Usually no. Mycoplasma genitalium testing is not recommended as routine screening for asymptomatic people. CDC recommends targeted testing in specific persistent or recurrent symptom situations.
What test is used for Mycoplasma genitalium?
CDC says culture is impractical for routine care. M. genitalium is usually detected with an FDA-cleared nucleic acid amplification test, or NAAT, using approved urine or swab sample types.
When should Mgen testing be considered?
CDC recommends M. genitalium testing for men with recurrent nongonococcal urethritis and for women with recurrent cervicitis. Testing should also be considered in some PID situations.
Why does antibiotic resistance matter for Mgen?
CDC says macrolide resistance is common and that resistance-guided therapy is preferred when available. A positive result should be managed by a clinician rather than self-treated from a lab report.

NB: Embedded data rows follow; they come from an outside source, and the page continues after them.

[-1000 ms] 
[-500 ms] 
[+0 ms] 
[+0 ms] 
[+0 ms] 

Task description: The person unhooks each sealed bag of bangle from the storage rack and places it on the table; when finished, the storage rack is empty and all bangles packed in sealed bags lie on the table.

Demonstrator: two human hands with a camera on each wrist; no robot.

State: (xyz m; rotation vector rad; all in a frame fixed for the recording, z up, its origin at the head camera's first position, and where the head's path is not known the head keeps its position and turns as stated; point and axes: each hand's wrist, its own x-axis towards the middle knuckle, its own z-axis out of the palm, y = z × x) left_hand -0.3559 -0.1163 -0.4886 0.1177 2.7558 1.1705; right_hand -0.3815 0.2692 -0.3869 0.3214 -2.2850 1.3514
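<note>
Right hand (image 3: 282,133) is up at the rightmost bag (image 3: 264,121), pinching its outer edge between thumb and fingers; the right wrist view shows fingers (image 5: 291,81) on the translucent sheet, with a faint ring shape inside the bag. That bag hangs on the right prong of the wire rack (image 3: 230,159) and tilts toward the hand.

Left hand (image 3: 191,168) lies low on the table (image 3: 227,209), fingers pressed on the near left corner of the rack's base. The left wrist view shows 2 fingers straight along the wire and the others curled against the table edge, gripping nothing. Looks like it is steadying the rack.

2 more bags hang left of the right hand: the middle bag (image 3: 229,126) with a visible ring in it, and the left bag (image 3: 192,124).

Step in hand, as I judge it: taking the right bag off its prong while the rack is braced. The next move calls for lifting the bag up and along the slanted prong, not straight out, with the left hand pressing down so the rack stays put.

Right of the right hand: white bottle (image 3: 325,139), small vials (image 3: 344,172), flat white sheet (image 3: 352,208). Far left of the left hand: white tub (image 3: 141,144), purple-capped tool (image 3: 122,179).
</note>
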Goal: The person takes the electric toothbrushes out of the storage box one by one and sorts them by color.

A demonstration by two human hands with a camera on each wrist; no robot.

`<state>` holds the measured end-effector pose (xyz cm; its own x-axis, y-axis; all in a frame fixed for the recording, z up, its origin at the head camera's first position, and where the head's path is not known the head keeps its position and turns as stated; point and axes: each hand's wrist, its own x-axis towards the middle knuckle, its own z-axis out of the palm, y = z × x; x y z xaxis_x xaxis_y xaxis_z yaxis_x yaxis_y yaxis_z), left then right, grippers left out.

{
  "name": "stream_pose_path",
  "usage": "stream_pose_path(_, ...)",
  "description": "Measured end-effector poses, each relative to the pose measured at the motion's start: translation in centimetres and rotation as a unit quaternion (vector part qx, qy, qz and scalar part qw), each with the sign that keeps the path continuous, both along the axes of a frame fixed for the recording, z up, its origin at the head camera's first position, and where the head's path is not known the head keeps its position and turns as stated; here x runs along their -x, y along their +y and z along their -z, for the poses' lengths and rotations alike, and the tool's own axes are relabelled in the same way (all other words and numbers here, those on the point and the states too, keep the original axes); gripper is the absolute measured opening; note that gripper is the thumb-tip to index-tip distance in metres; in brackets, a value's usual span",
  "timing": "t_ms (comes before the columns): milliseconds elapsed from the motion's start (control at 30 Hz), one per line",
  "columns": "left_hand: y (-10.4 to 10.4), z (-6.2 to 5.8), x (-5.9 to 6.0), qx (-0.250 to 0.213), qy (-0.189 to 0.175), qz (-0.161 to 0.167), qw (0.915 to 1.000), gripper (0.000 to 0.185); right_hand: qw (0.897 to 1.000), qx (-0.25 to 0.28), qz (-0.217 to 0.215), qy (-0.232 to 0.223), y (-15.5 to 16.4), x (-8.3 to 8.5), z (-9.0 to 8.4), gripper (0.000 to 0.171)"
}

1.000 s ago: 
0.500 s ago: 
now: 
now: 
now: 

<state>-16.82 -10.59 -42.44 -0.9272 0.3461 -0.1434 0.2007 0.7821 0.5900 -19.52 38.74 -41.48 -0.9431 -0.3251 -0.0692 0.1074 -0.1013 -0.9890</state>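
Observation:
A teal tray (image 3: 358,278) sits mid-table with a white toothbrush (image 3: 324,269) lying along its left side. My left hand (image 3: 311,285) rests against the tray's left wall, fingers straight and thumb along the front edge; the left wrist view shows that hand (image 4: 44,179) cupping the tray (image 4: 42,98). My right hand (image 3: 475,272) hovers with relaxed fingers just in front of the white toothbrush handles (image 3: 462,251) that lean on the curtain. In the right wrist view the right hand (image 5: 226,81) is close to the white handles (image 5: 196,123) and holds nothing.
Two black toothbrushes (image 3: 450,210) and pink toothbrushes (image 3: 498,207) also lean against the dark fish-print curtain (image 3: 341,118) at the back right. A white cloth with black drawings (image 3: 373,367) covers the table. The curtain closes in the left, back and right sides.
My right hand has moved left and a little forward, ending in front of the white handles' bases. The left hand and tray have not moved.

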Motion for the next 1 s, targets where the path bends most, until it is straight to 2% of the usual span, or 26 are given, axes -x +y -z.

Do partners need testing or treatment for Mgen?
CDC notes that sex partners of people with symptomatic M. genitalium infection can be tested, and partners who test positive can be treated. If partner testing is not possible, partner treatment may be considered using the same regimen used for the patient.
Is a test of cure always needed after Mgen treatment?
Not always. CDC says test of cure is not recommended for asymptomatic people who received a recommended regimen, but follow-up changes when symptoms persist, alternative regimens are used, resistance testing is unavailable, or a clinician is concerned about treatment failure or reinfection.